▶ What needs to be done
Retype everything in the listing, leaving each line exactly as it is.
──────
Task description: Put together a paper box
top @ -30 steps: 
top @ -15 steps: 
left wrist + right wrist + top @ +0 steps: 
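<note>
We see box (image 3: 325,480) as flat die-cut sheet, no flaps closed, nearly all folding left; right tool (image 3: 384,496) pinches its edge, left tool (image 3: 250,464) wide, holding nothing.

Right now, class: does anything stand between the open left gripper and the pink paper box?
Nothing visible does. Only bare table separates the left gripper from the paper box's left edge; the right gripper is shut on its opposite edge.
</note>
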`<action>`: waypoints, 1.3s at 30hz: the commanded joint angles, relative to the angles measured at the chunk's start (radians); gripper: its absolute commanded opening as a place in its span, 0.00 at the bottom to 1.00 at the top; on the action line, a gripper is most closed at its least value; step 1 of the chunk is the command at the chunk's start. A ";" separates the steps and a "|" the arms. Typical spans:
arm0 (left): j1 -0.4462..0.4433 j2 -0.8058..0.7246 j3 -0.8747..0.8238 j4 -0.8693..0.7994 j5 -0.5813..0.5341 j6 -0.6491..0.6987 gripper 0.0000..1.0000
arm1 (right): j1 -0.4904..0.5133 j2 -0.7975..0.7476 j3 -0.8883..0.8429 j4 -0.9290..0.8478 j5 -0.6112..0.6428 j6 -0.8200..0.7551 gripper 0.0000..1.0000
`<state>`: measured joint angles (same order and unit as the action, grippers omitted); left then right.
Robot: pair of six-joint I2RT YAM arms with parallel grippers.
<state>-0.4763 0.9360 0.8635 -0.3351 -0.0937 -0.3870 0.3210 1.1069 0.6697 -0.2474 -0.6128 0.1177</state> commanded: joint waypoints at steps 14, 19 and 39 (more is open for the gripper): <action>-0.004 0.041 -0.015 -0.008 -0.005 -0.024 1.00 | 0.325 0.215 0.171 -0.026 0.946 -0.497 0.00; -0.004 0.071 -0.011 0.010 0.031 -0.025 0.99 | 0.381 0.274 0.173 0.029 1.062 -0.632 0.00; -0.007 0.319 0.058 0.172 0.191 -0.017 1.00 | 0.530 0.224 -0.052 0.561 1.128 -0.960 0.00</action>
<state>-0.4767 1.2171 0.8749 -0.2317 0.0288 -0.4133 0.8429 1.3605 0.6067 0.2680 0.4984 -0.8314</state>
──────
▶ Exercise answer
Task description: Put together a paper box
top @ -30 steps: 
top @ -15 steps: 
left wrist + right wrist + top @ +0 steps: 
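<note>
We see box (image 3: 325,480) as flat die-cut sheet, no flaps closed, nearly all folding left; right tool (image 3: 384,496) pinches its edge, left tool (image 3: 250,464) wide, holding nothing.

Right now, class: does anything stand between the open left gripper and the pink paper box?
Nothing visible does. Only bare table separates the left gripper from the paper box's left edge; the right gripper is shut on its opposite edge.
</note>
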`<action>`: waypoints, 1.3s at 30hz: the commanded joint angles, relative to the angles measured at the chunk's start (radians); gripper: its absolute commanded opening as a place in its span, 0.00 at the bottom to 1.00 at the top; on the action line, a gripper is most closed at its least value; step 1 of the chunk is the command at the chunk's start. A ";" separates the steps and a "|" the arms. Typical spans:
arm0 (left): j1 -0.4462..0.4433 j2 -0.8058..0.7246 j3 -0.8747..0.8238 j4 -0.8693..0.7994 j5 -0.5813..0.5341 j6 -0.6491..0.6987 gripper 0.0000..1.0000
arm1 (right): j1 -0.4904..0.5133 j2 -0.7975..0.7476 j3 -0.8883..0.8429 j4 -0.9290..0.8478 j5 -0.6112..0.6428 j6 -0.8200..0.7551 gripper 0.0000..1.0000
`<state>`: measured joint angles (same order and unit as the action, grippers omitted); left then right.
Robot: pair of six-joint I2RT YAM arms with parallel grippers.
<state>-0.4763 0.9360 0.8635 -0.3351 -0.0937 -0.3870 0.3210 1.1069 0.6697 -0.2474 -0.6128 0.1177</state> commanded: joint waypoints at steps 14, 19 and 39 (more is open for the gripper): <action>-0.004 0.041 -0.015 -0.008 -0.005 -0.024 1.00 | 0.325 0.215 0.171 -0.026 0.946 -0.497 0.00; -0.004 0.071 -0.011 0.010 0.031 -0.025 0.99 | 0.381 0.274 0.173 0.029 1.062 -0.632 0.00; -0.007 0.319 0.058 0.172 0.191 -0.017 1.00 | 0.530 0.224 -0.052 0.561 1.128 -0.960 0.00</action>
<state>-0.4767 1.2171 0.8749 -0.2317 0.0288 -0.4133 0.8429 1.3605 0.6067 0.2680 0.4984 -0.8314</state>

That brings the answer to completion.